MSRC_CVRF_ACCEPT = "application/json"
NVD_FEED_URL_TEMPLATE = "https://nvd.nist.gov/feeds/json/cve/2.0/nvdcve-2.0-{year}.json.zip"
USER_AGENT = "PEASS-ng windows_version_definitions updater"
KB_PATTERN = re.compile(r"\b(\d{6,7})\b")
WINDOWS_TOKEN = "windows"
LEGACY_PRODUCT_ALIASES: dict[str, tuple[tuple[str, ...], frozenset[str]]] = {
"Microsoft Windows XP Service Pack 2": (
("Microsoft Windows XP", "Microsoft Windows XP Service Pack 1"),
frozenset({"CVE-2017-0143"}),
),
"Windows 10 for 32-bit Systems": (
("Windows 10 Version 1507 for 32-bit Systems",),
frozenset({"CVE-2017-0143"}),
),
"Windows 10 for x64-based Systems": (
("Windows 10 Version 1507 for x64-based Systems",),
frozenset({"CVE-2017-0143"}),
),
"Windows Server 2008 for 32-bit Systems Service Pack 2": (
("Windows Server 2008 for 32-bit Systems Service Pack 1",),
frozenset({"CVE-2017-0143"}),
),
"Windows Server 2008 for x64-based Systems Service Pack 2": (
("Windows Server 2008 for x64-based Systems Service Pack 1",),
frozenset({"CVE-2017-0143"}),
),
}
LEGACY_COMPATIBILITY_ENTRIES: dict[str, tuple[dict[str, str], ...]] = {
"Microsoft Windows XP": (
{
"cve": "CVE-2017-0143",
"kb": "4012598",
"severity": "Critical",
"impact": "Remote Code Execution",
},
),
"Microsoft Windows XP Service Pack 1": (
{
"cve": "CVE-2017-0143",
"kb": "4012598",
"severity": "Critical",
"impact": "Remote Code Execution",
},
),
}
@dataclass(frozen=True)
class RawEntry:
cve: str
kb: str
product: str
severity: str
impact: str
supersedes: tuple[str, ...]
def configure_logging(verbose: bool) -> None:
level = logging.DEBUG if verbose else logging.INFO
logging.basicConfig(
level=level,
format="%(asctime)s %(levelname)s %(message)s",
datefmt="%Y-%m-%d %H:%M:%S",
)
def parse_args() -> argparse.Namespace:
parser = argparse.ArgumentParser(
description=(
"Generate build_lists/windows_version_exploits.json directly from "

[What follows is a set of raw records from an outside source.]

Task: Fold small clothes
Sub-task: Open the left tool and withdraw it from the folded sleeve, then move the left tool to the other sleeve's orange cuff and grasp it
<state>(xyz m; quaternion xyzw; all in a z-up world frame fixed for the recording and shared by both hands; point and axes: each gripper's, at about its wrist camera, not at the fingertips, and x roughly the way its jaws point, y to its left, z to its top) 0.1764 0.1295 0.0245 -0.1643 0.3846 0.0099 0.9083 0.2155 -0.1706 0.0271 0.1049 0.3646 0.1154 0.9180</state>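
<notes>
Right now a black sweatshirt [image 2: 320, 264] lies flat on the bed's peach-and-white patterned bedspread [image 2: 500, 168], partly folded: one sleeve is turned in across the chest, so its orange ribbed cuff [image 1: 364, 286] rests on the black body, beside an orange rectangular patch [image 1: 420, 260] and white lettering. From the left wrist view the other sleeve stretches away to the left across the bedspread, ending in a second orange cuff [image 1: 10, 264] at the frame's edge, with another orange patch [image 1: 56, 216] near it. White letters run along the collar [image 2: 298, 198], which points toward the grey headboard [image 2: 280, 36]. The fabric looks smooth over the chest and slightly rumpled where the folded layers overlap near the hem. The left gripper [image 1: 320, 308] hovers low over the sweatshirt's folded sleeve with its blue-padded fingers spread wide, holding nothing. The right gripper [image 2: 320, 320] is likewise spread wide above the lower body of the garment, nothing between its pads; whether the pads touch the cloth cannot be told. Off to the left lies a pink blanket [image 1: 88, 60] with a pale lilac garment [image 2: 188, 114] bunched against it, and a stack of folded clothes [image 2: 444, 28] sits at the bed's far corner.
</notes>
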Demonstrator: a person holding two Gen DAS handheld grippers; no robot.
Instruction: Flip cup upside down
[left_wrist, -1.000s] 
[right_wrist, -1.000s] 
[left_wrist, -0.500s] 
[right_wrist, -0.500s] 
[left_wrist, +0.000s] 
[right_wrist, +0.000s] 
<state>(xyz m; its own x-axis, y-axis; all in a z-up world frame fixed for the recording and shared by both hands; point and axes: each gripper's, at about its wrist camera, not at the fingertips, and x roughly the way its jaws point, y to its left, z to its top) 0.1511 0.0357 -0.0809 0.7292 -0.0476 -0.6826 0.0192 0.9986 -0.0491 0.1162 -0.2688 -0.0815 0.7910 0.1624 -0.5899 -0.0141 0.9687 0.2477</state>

"Microsoft Security Update Guide data, the legacy Microsoft bulletin "
"workbook, and NVD exploit references."
)
)
parser.add_argument(
"--output",
default=str(Path("build_lists") / "windows_version_exploits.json"),
)
parser.add_argument(
"--msrc-max-workers",
type=int,
default=max(4, min(8, (os.cpu_count() or 4))),
help="Maximum parallel downloads for MSRC CVRF documents.",
)
parser.add_argument(
"--nvd-start-year",
type=int,
default=2002,
help="First NVD year to process.",
)
parser.add_argument(
"--nvd-end-year",
type=int,
default=datetime.now(timezone.utc).year,
help="Last NVD year to process.",
)
parser.add_argument(
"--timeout",
type=int,
default=180,
help="Per-request timeout in seconds.",
)
parser.add_argument(
"--retries",
type=int,
default=4,
help="Download retries for transient network failures.",
)
parser.add_argument(
"--verbose",
action="store_true",
help="Enable debug logging.",
)
return parser.parse_args()
def build_request(url: str, *, accept: str | None = None) -> Request:
headers = {"User-Agent": USER_AGENT}
if accept:
headers["Accept"] = accept
return Request(url, headers=headers)
def download_bytes(url: str, *, timeout: int, retries: int, accept: str | None = None) -> bytes:
request = build_request(url, accept=accept)
delay = 1.5
for attempt in range(1, retries + 1):
try:
logging.debug("Downloading %s (attempt %d/%d)", url, attempt, retries)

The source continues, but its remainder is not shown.